--- Description of the task ---
Below are entries. Pull out all lines containing "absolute".

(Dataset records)
--*--

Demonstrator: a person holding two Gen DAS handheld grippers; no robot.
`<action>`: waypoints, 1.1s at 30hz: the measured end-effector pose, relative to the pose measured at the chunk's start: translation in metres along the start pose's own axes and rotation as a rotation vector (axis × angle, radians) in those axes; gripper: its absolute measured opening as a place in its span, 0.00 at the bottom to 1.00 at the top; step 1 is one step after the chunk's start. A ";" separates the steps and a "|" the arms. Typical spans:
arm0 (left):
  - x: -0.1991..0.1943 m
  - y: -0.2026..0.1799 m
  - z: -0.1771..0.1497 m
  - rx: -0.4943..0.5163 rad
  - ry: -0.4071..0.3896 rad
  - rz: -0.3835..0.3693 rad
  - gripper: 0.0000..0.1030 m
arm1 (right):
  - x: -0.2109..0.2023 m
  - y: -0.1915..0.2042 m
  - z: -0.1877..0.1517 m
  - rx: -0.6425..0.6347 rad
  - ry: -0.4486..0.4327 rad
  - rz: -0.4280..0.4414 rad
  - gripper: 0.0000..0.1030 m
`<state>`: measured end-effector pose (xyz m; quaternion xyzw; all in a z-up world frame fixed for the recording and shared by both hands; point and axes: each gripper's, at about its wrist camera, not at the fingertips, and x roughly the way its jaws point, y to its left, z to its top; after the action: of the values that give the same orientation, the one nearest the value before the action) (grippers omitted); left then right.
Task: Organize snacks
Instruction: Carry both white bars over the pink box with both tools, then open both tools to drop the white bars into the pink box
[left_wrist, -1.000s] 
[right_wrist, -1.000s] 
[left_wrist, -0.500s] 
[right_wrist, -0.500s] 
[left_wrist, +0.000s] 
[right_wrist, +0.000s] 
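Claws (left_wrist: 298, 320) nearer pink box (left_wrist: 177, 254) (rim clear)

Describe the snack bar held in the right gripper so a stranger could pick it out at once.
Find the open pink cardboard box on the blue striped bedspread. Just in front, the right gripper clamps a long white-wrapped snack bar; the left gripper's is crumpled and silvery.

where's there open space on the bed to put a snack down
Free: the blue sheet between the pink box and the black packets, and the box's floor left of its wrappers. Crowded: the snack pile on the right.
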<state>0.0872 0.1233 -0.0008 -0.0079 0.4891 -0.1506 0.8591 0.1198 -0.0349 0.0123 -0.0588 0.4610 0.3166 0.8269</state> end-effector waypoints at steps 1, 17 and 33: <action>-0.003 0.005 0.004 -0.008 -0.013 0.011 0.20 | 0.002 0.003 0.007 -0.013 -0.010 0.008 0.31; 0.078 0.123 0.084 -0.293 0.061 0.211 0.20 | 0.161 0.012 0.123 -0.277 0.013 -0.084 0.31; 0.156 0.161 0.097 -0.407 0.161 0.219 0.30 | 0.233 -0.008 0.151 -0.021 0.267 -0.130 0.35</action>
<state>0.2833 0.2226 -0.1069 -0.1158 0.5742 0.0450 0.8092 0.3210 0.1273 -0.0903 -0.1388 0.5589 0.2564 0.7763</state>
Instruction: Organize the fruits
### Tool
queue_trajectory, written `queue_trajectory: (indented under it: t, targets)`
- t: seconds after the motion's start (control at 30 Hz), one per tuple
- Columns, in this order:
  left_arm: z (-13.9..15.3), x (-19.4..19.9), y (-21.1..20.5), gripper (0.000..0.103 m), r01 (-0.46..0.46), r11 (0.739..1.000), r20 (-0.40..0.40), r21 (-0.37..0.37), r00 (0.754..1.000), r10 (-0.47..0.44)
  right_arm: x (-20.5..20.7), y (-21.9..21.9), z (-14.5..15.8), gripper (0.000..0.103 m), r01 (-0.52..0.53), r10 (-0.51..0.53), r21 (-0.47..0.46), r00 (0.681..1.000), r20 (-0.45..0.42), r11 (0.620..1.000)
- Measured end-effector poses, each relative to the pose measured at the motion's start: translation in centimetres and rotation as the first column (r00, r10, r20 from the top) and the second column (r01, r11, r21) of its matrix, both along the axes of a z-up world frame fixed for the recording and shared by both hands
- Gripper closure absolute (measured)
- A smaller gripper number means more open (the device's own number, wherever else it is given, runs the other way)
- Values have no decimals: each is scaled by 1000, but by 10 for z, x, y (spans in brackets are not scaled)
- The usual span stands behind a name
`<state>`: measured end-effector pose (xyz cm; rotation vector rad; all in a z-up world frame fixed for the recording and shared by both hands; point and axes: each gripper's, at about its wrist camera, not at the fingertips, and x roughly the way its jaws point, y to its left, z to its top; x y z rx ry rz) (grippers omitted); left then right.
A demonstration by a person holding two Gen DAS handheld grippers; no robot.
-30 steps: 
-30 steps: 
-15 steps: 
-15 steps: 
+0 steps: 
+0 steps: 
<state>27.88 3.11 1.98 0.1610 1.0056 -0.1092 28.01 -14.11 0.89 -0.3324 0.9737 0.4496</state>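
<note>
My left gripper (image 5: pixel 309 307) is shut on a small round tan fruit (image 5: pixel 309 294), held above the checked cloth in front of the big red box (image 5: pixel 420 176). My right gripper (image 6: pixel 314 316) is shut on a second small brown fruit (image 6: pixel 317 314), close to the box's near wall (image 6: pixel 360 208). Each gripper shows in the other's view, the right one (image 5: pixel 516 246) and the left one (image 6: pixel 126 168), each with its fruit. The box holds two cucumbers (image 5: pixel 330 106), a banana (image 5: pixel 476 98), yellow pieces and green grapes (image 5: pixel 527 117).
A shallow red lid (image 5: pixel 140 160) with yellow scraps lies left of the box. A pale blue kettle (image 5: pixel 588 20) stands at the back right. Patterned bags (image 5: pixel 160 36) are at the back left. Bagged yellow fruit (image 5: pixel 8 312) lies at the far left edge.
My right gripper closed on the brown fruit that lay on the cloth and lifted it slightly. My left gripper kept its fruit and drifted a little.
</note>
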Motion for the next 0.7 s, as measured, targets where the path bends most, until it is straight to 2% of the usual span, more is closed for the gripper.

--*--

--- Answer to the problem ---
`<action>`: waypoints, 1.1s at 30hz: the measured end-effector pose, relative to the pose measured at the chunk's start: translation in metres along the start pose's own axes and rotation as a rotation vector (axis × angle, radians) in those axes; gripper: its absolute measured opening as a place in its span, 0.00 at the bottom to 1.00 at the top; step 1 is one step after the chunk's start. A ";" separates the steps and a "|" the arms. Typical spans:
- Gripper closure absolute (measured)

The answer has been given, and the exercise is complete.